Очень точно сформулировал его Соловьев:
«…Если тот, кто царствовал в Москве под именем Димитрия, сына царя Иоанна, носил это имя незаконно, то является вопрос: сознательно ли он принял на себя роль самозванца или был убежден, что он истинный царевич? Чтобы сознательно принять на себя роль самозванца, сделать из своего существа воплощенную ложь, надобно быть чудовищем разврата, что и доказывают нам характеры последующих самозванцев. Что же касается до первого, то в нем нельзя не видеть человека с блестящими способностями, пылкого, впечатлительного, легко увлекающегося, но чудовищем разврата его назвать нельзя.
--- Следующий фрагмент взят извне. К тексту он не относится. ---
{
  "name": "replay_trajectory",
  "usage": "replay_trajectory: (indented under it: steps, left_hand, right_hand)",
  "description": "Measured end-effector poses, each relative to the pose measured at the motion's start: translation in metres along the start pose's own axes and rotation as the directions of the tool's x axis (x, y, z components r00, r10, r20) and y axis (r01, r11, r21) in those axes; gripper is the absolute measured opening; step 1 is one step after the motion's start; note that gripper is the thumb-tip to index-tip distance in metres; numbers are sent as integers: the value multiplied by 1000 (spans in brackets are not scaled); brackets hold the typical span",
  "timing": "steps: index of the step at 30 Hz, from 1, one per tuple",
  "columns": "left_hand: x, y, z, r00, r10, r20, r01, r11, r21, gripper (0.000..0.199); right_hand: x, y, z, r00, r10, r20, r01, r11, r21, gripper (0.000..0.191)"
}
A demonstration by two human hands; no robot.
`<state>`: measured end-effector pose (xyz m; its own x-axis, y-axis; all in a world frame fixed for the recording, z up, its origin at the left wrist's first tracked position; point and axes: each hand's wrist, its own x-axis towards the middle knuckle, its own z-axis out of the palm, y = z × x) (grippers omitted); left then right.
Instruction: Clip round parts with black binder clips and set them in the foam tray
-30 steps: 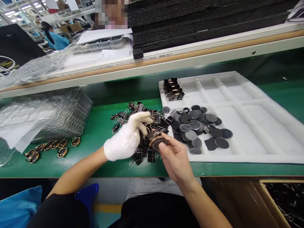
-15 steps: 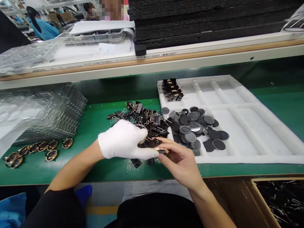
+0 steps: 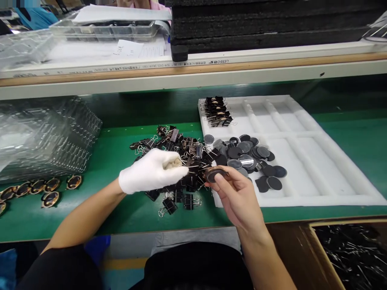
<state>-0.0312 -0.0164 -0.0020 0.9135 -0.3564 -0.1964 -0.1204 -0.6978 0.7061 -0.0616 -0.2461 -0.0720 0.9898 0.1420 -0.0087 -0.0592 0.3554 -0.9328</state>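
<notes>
My left hand, in a white glove, pinches a black binder clip by its wire handles above a heap of similar clips. Just to its right, my right hand is bare and holds a round framed lens piece with a dark disc on its face, the thumb pressed on it. The two hands are apart. Loose dark discs lie in a pile behind my right hand, partly on the white tray.
Clear plastic trays are stacked at the left, with several round gold-rimmed pieces before them. Clipped pieces stand in the white tray's back left corner. A shelf edge crosses behind. A box of black clips sits lower right.
My hands have moved apart. The round piece has turned in my right hand, showing its dark disc, while the clip is now off it in my left hand. The view has shifted slightly.
</notes>
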Motion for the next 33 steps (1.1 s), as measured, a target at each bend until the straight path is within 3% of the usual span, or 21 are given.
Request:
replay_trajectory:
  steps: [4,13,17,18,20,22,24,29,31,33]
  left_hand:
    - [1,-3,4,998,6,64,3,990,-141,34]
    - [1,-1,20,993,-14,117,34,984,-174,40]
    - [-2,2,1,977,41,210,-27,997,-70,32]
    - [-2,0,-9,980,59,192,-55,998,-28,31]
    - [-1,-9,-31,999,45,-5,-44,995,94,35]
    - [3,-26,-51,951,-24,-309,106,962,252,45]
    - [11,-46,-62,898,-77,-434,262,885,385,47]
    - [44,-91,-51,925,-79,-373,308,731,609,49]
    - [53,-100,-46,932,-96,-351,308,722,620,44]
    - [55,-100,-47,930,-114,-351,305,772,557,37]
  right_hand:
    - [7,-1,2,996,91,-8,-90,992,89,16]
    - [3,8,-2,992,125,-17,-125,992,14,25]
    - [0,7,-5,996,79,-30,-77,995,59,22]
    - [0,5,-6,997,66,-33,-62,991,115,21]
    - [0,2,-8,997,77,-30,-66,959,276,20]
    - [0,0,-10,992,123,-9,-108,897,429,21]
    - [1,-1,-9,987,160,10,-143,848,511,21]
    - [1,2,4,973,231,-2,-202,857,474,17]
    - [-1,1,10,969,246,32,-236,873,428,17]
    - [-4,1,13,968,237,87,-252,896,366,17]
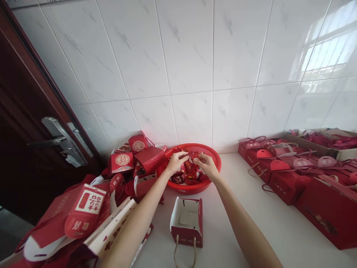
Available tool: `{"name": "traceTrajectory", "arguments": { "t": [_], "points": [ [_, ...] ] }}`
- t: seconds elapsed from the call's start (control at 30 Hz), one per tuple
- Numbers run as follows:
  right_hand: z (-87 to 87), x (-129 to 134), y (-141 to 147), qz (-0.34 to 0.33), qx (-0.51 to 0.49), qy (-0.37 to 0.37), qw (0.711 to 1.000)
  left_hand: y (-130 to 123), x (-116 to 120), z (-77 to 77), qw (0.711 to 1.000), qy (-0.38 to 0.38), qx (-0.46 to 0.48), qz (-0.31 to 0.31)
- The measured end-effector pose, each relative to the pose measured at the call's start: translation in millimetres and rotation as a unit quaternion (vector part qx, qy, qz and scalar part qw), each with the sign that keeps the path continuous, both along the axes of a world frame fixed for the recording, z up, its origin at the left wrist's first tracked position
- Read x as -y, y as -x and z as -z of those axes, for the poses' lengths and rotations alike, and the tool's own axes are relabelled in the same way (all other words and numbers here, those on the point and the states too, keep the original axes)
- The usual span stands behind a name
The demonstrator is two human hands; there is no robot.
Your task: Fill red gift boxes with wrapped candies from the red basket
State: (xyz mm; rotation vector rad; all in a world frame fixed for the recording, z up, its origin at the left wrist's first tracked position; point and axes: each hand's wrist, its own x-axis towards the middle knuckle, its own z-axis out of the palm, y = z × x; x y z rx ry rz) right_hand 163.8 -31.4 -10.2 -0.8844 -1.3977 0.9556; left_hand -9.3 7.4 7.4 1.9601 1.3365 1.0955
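Both hands are over a round red plastic basket (217, 158) near the wall, which holds many red-wrapped candies (191, 173). My left hand (178, 162) is at the basket's left part, fingers bent toward the middle. On the right, my right hand (206, 165) has its thumb and fingers brought together. A red wrapped piece shows between the two hands; which fingers grip it is hard to tell. Below the basket, between my forearms, stands an open red box (186, 223) with a white inside and rope handles; its inside looks bare.
Red boxes and bags (83, 212) lie piled on the left, beside a dark door (22, 111). Closed red gift boxes (292, 175) stand in rows on the right. A cardboard tray (346, 153) with red items sits behind them, near the tiled wall (192, 67).
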Motion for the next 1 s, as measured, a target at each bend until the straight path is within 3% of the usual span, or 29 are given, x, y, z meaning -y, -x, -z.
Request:
{"name": "traceTrajectory", "arguments": {
  "t": [0.23,0.47,0.6,0.8,1.0],
  "points": [
    [9.3,-8.4,0.5,0.074,0.019,-0.006,0.997,18.4,-3.4,0.7,0.988,0.014,-0.127,-0.091],
    [9.3,-8.2,-0.7,0.077,0.027,0.014,0.997,36.3,-3.1,21.2,0.958,0.173,-0.229,0.003],
    [7.8,-6.3,-0.5,0.075,0.023,0.007,0.997,32.4,-6.4,24.7,0.962,0.187,-0.196,0.019],
    [6.2,-6.7,1.9,0.052,-0.009,-0.001,0.999,28.2,-4.6,9.6,0.985,0.165,-0.051,0.010],
    [3.4,-4.3,1.5,0.028,-0.025,0.007,0.999,25.2,5.8,1.6,0.984,0.167,0.063,0.020]
  ]
}}
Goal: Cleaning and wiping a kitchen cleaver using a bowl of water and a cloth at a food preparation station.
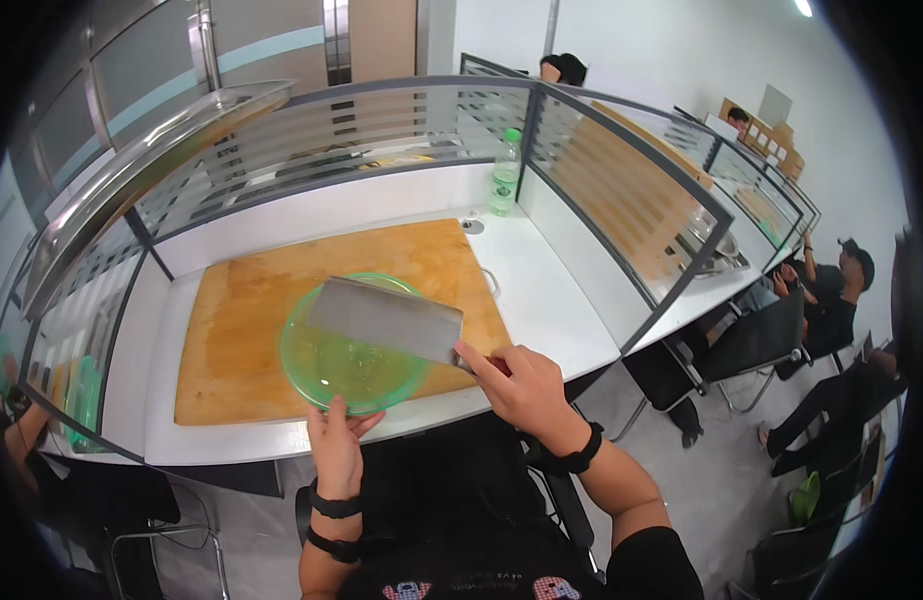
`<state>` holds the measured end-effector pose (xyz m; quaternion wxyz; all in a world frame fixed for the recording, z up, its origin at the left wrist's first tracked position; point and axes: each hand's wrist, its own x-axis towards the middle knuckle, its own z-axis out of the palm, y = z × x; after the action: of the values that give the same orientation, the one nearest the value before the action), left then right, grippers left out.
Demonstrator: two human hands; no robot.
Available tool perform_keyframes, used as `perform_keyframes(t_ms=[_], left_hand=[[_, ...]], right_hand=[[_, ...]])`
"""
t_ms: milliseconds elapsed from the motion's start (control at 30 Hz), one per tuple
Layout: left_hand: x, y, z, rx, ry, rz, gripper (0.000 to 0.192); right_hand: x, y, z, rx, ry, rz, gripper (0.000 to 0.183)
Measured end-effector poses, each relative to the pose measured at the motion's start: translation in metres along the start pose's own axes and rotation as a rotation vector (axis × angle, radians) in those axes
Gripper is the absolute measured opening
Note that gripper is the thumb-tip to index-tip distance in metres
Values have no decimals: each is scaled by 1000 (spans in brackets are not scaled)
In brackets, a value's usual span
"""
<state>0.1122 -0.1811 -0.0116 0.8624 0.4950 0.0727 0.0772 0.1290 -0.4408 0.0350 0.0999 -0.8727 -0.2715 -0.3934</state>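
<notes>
My right hand (523, 386) grips the handle of a cleaver (390, 315), whose broad metal blade lies flat over a clear green plastic bowl or basin (341, 367). My left hand (337, 442) holds the near rim of this green vessel, thumb on top. Beneath both is a large wooden cutting board (236, 337) on a white desk. The board shows through the green plastic. Whether the blade touches the rim cannot be told.
Framed partition panels (341, 127) enclose the desk. A green-capped plastic bottle (504, 180) stands in the back corner. A metal tray (146, 157) is at the upper left, over the partition. Black chairs (754, 345) and several people (829, 300) are at the right; another person's arm (26, 435) shows at the far left.
</notes>
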Motion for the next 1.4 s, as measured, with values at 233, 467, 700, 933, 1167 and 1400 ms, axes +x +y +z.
perform_keyframes(t_ms=[233, 467, 700, 933, 1167, 1400], left_hand=[[-6, -1, 0, -11, -7, 18, 28], [4, 2, -4, -6, -17, 23, 28], [7, 3, -5, -36, -29, 36, 28], [10, 0, -14, 24, -14, -19, 29], [10, 7, -16, -19, -18, -16, 30], [3, 5, -10, 10, -50, -13, 36]], right_hand=[[-15, 2, 8, 1, -42, -12, 52], [-32, 9, -1, -2, -207, 20, 53], [-56, 14, -45, 7, -333, 96, 52], [-64, 14, -114, 364, -291, 707, 33], [-29, 27, -57, 1774, -233, 1498, 28], [-3, 41, 32, 1968, -408, 1588, 30]])
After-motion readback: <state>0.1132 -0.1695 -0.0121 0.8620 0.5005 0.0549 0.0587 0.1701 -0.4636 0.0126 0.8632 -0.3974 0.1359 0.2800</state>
В поведении его нельзя не заметить убеждения в законности прав своих, ибо чем объяснить эту уверенность, доходившую до неосторожности, эту открытость и свободу в поведении?»
Это же интересует и Ключевского:
«…Сам Лжедмитрий… держался как законный природный царь, вполне уверенный в своем царственном происхождении; никто из близко знавших его людей не подметил на его лице ни малейшей морщины сомнения в этом. Он был убежден, что и вся земля смотрит на него точно так же… Но как сложился в Лжедмитрии такой взгляд на себя, это остается загадкой столько же исторической, сколько и психологической».
Так писал Ключевский около ста лет назад и, повторяя его слова сегодня, можно только констатировать, что точного ответа на вопрос история так и не дала. Ироническое выражение «история умалчивает», увы, вполне применимо в данном случае. И все-таки умалчивает, но не молчит. История говорит довольно много, хотя и разными голосами. Особенно любопытны, конечно, голоса современников.
Скажем прямо: большинство, в том числе и многие из ближайших соратников и сторонников Дмитрия, в царское его происхождение не верили.
Трудно, например, оспорить такое показание бывшего слуги при дворе Марии Нагой, сделанное после смерти Дмитрия:
«Убит человек разумный и храбрый, но не сын Иоаннов, действительно зарезанный в Угличе. Я видел его мертвого, лежащего на том месте, где он всегда игрывал. Бог судья князьям и боярам нашим: время покажет, будем ли счастливее».
Показание приводит пастор Бер, известный как убежденный поклонник Дмитрия!
Во что же верил сам призвавший себя на царство?
Его официальная версия гласит:
«Годунов, предприняв умертвить Димитрия, за тайну объявил свое намерение царевичеву медику, старому немцу, именем Симону, который, притворно дав слово участвовать в сем злодействе, спросил у девятилетнего Димитрия, имеет ли он столько душевной силы, чтобы снести изгнание, бедствие и нищету, если богу угодно будет искусить оными твердость его?
Царевич ответствовал: имею; а медик сказал:
— В сию ночь хотят тебя умертвить. Ложась спать, обменяйся бельем с юным слугою, твоим ровесником, положи его к себе на ложе, и скройся за печь; что бы ни случилось в комнате, сиди безмолвно и жди меня.
Димитрий исполнил предписание. В полночь отворилась дверь, вошли два человека, зарезали слугу вместо царевича и бежали. На рассвете увидели кровь и мертвого: думали, что убит царевич, и сказали о том матери. Сделалась тревога. Царица кинулась на труп и в отчаянии не узнала, что сей мертвый отрок не сын ее.
Дворец наполнился людьми: искали убийц, резали виновных и невинных; отнесли тело в церковь, и все разошлися. Дворец опустел, и медик в сумерки вывел оттуда Димитрия, чтобы спастися бегством…»
Картина почти правдоподобная и впечатляющая. Забыть такое потрясение, такое событие девятилетний мальчик просто не мог. Но тогда «названный» Дмитрий был или истинным царевичем, помнящим все, что произошло с ним в ту страшную ночь, либо самозванцем сознательным, распространяющим о себе заведомую ложь, «лицедей на престоле», как называет его Карамзин. Но вероятность того, что Дмитрий — настоящий царевич, ничтожно мала. Следовательно, все-таки лицедей?
Гадать можно до бесконечности. А если, не претендуя на истину в конечной инстанции, рассмотреть такую версию?
Вряд ли мальчик, воспитывающийся в доме Романовых, мог изначально считать себя спасенным царевичем. Мысль о царском происхождении скорее всего была ему внушена. Мальчику могли сказать, что он был подменен и вывезен с целью спасения не в день покушения, а задолго до него, ибо злодейства ожидали. И он мог этому поверить. Живописные же подробности о беседе с медиком и сидении за печкой придуманы для убедительности позже, когда Дмитрий выступил открытым претендентом на корону. Считая себя истинным наследником Грозного, «сын» мог пойти на сознательное «расширение» истины, не видя в дополнительной выдумке принципиального обмана.